Handling Permissions¶
As per Beacon specification there are three types of permissions:
PUBLIC
- data available for anyone;REGISTERED
- data available for users registered on a service for special credentials e.g. ELIXIR bona_fide or researcher status. Requires a JWT Token;CONTROLLED
- data available for users that have been granted access to a protected resource by a Data Access Committee (DAC).
Note
In this page we are illustrating permissions according to: GA4GH Authentication and Authorization Infrastructure (AAI) OpenID Connect Profile.
Registered Data¶
For retrieving REGISTERED
permissions the function below forwards the TOKEN to another server
(e.g ELIXIR userinfo
endpoint)
that validates the information in the token is for a registered user/token and retrieves a JSON
message that contains data regarding the Bona Fide status. Custom servers can be set up to mimic this functionality.
{
"ga4gh_visa_v1": {
"type": "ResearcherStatus",
"value": "https://doi.org/10.1038/s41431-018-0219-y",
"source": "https://ga4gh.org/duri/no_org",
"by": "peer",
"asserted": 1539017776,
"expires": 1593165413
}
}
The function below then checks for the existence of the ga4gh.AcceptedTermsAndPolicies
and ga4gh.ResearcherStatus
keys,
which will indicate, that the user has agreed to follow ethical researcher practices, and has been recognised by another esteemed
researcher.
"""Retrieve Bona Fide status from GA4GH JWT claim."""
LOG.info("Parsing GA4GH bona fide claims.")
# User must have agreed to terms, and been recognized by a peer to be granted Bona Fide status
terms = False
status = False
for passport in passports:
# Check for the `type` of visa to determine if to look for `terms` or `status`
#
# CHECK FOR TERMS
passport_type = passport[2].get("ga4gh_visa_v1", {}).get("type")
passport_value = passport[2].get("ga4gh_visa_v1", {}).get("value")

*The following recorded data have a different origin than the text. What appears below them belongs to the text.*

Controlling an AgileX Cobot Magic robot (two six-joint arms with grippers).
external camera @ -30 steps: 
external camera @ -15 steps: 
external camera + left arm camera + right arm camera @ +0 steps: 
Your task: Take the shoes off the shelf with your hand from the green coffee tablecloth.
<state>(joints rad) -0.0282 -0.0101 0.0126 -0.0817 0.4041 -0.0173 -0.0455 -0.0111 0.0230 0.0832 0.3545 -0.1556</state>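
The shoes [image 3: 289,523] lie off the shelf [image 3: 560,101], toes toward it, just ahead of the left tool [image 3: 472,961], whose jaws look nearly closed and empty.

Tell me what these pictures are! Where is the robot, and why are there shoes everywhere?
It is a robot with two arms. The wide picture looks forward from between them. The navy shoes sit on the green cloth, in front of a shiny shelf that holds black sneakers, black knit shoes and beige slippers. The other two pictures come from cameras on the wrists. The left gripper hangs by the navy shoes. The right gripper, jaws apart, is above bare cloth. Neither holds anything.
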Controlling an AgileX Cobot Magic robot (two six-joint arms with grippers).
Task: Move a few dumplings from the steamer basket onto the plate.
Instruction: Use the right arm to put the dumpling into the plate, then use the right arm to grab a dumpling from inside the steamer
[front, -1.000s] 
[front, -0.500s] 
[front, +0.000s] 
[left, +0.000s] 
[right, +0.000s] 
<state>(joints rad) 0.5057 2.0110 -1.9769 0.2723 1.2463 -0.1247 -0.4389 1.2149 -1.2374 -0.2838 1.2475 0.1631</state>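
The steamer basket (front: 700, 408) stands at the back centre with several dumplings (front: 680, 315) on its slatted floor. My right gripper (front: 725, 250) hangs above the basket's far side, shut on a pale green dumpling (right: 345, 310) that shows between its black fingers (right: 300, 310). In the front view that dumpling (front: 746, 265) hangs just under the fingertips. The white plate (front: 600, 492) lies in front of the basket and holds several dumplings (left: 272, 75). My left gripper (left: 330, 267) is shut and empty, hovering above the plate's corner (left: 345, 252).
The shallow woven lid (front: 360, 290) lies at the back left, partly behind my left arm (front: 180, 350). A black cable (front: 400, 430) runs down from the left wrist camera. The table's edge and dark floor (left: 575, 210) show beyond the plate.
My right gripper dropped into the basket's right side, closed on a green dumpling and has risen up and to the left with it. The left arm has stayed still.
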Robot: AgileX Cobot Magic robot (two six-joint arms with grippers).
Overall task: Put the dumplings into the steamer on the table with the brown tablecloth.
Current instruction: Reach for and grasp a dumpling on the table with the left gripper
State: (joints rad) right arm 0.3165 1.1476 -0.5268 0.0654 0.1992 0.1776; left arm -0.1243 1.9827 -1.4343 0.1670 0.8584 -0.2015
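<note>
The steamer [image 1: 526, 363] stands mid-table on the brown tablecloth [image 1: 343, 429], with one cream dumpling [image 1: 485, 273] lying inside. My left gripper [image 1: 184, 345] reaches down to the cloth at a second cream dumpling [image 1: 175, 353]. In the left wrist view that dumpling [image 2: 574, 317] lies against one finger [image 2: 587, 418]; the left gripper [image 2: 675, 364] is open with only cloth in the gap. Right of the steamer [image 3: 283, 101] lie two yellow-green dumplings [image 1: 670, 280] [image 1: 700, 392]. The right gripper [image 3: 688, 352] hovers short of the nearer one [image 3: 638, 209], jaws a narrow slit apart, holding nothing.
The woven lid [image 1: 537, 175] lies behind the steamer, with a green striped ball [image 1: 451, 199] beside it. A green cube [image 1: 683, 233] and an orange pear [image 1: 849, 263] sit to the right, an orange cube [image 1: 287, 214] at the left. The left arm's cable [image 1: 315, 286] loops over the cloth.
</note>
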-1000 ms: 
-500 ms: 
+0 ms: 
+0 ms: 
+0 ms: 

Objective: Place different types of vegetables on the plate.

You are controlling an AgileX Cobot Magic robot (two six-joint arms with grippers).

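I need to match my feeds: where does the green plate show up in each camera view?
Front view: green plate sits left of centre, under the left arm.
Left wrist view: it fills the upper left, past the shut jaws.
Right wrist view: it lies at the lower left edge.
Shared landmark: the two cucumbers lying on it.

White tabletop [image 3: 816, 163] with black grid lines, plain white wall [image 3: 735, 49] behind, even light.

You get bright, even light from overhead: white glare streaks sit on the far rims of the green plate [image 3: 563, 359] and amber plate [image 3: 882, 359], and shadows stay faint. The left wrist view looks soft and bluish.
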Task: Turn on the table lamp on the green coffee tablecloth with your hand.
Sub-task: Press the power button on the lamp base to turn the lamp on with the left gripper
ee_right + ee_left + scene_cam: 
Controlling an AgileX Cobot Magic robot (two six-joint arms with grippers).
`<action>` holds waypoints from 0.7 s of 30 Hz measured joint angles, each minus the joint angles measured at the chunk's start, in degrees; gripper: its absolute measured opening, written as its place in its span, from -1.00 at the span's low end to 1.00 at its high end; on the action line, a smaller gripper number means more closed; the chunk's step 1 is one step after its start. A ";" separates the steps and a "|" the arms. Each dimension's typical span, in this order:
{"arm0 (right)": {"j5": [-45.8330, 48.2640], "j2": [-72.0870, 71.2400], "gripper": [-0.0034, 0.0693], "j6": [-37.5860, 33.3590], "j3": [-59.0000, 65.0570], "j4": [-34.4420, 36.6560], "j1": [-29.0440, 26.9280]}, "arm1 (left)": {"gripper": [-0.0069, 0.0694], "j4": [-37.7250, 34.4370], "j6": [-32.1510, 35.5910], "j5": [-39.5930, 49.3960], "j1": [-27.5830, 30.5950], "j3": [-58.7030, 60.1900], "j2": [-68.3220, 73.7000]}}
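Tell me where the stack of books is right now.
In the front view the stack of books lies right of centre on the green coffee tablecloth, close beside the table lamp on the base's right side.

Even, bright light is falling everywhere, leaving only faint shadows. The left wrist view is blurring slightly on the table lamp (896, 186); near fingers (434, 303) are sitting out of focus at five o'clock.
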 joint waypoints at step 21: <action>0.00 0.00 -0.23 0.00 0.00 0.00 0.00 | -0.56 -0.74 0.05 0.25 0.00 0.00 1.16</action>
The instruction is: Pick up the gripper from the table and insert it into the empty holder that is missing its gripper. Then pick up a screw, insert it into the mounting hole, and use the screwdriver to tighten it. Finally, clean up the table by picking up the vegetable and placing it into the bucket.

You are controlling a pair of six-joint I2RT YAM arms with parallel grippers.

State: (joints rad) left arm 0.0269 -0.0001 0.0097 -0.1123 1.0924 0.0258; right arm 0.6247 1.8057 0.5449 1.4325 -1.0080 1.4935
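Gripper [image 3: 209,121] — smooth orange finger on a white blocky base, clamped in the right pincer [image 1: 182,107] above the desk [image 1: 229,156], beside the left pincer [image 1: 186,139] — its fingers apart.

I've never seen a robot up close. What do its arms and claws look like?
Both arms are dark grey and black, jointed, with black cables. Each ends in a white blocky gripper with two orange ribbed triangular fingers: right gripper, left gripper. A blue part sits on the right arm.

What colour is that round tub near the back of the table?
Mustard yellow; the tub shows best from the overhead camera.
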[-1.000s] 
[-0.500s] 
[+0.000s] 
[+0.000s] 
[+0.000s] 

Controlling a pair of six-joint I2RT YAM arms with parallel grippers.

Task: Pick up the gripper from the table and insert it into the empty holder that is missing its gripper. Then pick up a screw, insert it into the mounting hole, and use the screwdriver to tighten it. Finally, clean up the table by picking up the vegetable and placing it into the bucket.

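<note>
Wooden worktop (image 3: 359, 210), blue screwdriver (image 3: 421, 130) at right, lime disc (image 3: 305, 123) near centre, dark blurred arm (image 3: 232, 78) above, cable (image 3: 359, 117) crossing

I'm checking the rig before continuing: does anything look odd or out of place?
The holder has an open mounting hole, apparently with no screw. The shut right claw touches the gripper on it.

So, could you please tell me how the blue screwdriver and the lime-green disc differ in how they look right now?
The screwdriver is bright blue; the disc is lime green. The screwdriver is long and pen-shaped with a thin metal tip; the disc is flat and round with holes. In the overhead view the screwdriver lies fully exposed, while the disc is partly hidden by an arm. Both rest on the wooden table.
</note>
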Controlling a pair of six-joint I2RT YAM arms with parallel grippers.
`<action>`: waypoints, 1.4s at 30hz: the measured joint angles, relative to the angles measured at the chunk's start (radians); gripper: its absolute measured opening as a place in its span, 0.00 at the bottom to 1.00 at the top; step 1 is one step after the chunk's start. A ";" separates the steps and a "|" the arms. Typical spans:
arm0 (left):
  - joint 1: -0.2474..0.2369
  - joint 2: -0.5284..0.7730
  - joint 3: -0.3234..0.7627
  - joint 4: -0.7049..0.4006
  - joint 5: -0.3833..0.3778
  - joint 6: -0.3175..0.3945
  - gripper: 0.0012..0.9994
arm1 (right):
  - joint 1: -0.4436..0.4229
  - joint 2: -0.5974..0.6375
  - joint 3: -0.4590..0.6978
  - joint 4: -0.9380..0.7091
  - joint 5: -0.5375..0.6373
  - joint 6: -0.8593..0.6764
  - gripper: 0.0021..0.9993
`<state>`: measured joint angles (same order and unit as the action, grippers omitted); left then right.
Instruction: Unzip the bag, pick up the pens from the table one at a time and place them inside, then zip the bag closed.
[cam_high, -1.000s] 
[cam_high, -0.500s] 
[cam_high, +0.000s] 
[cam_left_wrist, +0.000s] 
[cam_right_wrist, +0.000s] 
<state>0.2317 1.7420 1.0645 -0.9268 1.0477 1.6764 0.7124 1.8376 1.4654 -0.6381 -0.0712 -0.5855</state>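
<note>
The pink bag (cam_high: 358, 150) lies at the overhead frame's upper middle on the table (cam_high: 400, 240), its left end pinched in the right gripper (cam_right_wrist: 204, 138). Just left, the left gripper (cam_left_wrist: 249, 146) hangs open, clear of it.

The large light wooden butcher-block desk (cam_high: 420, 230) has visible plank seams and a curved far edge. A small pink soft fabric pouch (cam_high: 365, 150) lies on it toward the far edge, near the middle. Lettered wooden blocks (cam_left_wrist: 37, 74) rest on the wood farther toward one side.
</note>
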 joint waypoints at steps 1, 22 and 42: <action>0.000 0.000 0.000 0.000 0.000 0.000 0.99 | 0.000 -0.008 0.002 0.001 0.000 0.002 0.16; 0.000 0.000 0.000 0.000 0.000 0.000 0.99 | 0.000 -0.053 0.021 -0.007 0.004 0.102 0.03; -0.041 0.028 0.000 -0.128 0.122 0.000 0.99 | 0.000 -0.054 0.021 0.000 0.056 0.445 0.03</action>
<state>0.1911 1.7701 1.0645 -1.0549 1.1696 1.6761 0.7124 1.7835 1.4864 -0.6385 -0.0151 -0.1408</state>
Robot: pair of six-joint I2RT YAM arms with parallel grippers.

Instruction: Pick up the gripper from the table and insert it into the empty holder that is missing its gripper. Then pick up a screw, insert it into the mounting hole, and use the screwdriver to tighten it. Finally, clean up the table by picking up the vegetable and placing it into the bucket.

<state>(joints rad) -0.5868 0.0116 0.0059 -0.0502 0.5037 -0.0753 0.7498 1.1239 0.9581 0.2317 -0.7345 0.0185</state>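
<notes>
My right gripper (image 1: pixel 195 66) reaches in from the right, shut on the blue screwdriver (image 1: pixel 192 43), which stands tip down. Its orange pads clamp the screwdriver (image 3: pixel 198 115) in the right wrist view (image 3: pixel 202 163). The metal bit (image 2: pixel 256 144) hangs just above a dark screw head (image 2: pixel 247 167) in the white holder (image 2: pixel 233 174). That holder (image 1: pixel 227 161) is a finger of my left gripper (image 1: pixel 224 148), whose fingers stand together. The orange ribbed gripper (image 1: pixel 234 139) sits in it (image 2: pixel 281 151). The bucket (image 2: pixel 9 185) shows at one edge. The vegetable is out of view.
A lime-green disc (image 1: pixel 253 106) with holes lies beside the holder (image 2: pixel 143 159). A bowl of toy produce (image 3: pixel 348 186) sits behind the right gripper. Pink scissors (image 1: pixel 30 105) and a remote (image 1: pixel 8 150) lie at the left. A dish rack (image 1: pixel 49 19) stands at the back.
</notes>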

if passport_type in "AcceptedTermsAndPolicies" and passport_value == OAUTH2_CONFIG.bona_fide_value:
# This passport has the correct type and value, next step is to validate it
#
# Decode passport and validate its contents
# If the validation passes, terms will be set to True
# If the validation fails, an exception will be raised
# (and ignored since it's not fatal), and terms will remain False
await validate_passport(passport)
# The token is validated, therefore the terms are accepted
terms = True
#
# CHECK FOR STATUS
if passport_value == OAUTH2_CONFIG.bona_fide_value and passport_type == "ResearcherStatus":
# Check if the visa contains a bona fide value
# This passport has the correct type and value, next step is to validate it
#
# Decode passport and validate its contents
# If the validation passes, status will be set to True
# If the validation fails, an exception will be raised
# (and ignored since it's not fatal), and status will remain False
await validate_passport(passport)
# The token is validated, therefore the status is accepted
status = True
# User has agreed to terms and has been recognized by a peer, return True for Bona Fide status
return terms and status
Note
The ga4gh.AcceptedTermsAndPolicies
and ga4gh.ResearcherStatus
keys’ values must be equal to those mandated by GA4GH.
Controlled Data¶
Note
See https://tools.ietf.org/html/rfc7519 for more information on claims and JWT. A short intro on the JSON Web Tokens available at: https://jwt.io/introduction/
In order to retrieve permissions for the CONTROLLED
datasets via a JWT token, we added a
permissions module beacon_api.permissions()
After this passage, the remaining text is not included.